Gentlemen Adventurers
Today’s look at the history of the office of the Royal Occultist focuses on the decades leading up to the Great War, and the exploits of Beamish, Drood and Carnacki.
Aylmer Beamish’s time in office was a turbulent one. He opposed numerous horrors in his time, including the Creeping Man, Indrid Cold, the Black Rabbits of the Peathraichean Raidan and the infernal Sebastian Melmoth. He also purchased the house on Cheyne Walk that was to become the official residence of future Royal Occultists, ostensibly on the advice of a ghost.
In 1878, Beamish confronted a resurgent Order of the Cosmic Ram, and made the acquaintance of one of their junior members, Sir Edwin Drood. Scientist, philosopher and extrasensory talent, Drood was a modern renaissance man with a reputation for investigation into the paranormal. It is unknown why he agreed to become Beamish’s assistant, given his obvious distaste for the dissolute occultist. All that is known for certain is that the two men cemented their alliance during an investigation into a series of unnatural events surrounding the Woolwich Pier Disaster.

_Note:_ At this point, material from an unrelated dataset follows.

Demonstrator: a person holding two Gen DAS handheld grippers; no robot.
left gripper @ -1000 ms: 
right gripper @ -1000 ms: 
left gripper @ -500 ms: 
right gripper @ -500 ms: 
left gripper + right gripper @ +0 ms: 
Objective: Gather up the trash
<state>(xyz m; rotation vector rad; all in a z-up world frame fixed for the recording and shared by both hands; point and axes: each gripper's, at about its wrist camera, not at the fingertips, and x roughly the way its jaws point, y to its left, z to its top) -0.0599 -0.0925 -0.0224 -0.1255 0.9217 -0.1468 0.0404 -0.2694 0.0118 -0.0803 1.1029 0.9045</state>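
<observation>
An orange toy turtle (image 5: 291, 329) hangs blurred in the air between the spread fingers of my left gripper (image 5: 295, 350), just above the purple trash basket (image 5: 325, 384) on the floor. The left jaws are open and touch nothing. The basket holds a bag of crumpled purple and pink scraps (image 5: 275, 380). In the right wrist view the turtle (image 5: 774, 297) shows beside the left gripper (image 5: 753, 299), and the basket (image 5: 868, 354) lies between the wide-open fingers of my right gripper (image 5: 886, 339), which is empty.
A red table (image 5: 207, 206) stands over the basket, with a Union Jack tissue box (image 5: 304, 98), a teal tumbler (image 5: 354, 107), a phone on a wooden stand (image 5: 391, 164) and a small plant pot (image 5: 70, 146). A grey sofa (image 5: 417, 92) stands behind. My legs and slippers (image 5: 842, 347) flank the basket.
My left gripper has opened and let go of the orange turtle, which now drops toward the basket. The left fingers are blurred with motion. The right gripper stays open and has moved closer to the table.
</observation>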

The partnership between the two men lasted for close to a decade until Beamish’s disappearance beneath the streets of London. Drood’s assumption of the duties of the Royal Occultist brought a return to respectability in the eyes of many – especially Drood’s former compatriots in the Order of the Cosmic Ram. Unfortunately for them, Drood showed little interest in serving old masters. Instead, he turned his attentions to codifying and extending his remit, forming links between his office and those of similar organisations, including the London Tunnel Authority.

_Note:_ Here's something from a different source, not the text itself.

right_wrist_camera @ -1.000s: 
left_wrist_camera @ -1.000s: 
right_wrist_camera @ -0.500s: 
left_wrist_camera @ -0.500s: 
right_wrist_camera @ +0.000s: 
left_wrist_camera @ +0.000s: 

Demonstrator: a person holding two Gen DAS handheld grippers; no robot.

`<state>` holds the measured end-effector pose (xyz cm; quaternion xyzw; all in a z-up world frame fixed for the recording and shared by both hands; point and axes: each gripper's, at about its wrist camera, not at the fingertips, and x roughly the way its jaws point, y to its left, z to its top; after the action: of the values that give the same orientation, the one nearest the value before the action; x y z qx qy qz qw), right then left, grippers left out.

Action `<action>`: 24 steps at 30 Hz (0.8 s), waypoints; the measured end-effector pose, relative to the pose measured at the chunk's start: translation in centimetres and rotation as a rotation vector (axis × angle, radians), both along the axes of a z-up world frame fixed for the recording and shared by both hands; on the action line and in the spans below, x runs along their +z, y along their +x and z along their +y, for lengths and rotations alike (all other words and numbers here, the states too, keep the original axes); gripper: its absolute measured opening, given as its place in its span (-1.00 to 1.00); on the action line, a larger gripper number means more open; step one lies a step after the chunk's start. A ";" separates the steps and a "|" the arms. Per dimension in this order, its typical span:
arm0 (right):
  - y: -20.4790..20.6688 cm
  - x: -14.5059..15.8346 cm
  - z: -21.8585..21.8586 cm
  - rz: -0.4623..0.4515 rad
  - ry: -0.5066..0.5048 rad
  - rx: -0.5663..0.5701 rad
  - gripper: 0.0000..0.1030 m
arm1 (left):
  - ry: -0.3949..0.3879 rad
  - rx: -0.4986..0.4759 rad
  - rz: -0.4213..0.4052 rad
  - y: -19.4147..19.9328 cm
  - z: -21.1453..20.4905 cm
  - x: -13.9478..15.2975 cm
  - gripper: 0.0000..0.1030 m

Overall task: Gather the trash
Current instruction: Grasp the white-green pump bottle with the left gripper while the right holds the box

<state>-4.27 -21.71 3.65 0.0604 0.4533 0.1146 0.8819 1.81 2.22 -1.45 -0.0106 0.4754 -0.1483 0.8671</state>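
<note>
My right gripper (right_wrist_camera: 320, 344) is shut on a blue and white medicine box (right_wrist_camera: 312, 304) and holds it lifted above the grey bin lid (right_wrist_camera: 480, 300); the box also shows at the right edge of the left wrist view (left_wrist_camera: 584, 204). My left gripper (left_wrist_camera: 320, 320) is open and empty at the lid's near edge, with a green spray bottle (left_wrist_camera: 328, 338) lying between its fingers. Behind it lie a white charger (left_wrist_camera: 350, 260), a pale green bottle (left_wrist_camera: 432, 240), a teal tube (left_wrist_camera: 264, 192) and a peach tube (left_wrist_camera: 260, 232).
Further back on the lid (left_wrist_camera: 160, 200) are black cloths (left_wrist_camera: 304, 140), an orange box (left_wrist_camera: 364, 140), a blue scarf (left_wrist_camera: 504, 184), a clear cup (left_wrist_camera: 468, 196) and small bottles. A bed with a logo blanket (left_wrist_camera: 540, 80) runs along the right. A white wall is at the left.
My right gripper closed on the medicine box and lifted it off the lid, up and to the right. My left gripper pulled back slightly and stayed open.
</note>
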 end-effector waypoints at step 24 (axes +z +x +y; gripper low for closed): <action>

During his tenure, Drood made great strides in recording and cataloguing his various encounters with what he called the ‘ab-natural’, including his encounter with the vampiric invader calling himself Dracula and the malign tulpa known as Hyde. Drood also anonymously disseminated that information to the public through the works of friendly writers such as Robert Louis Stevenson and Bram Stoker.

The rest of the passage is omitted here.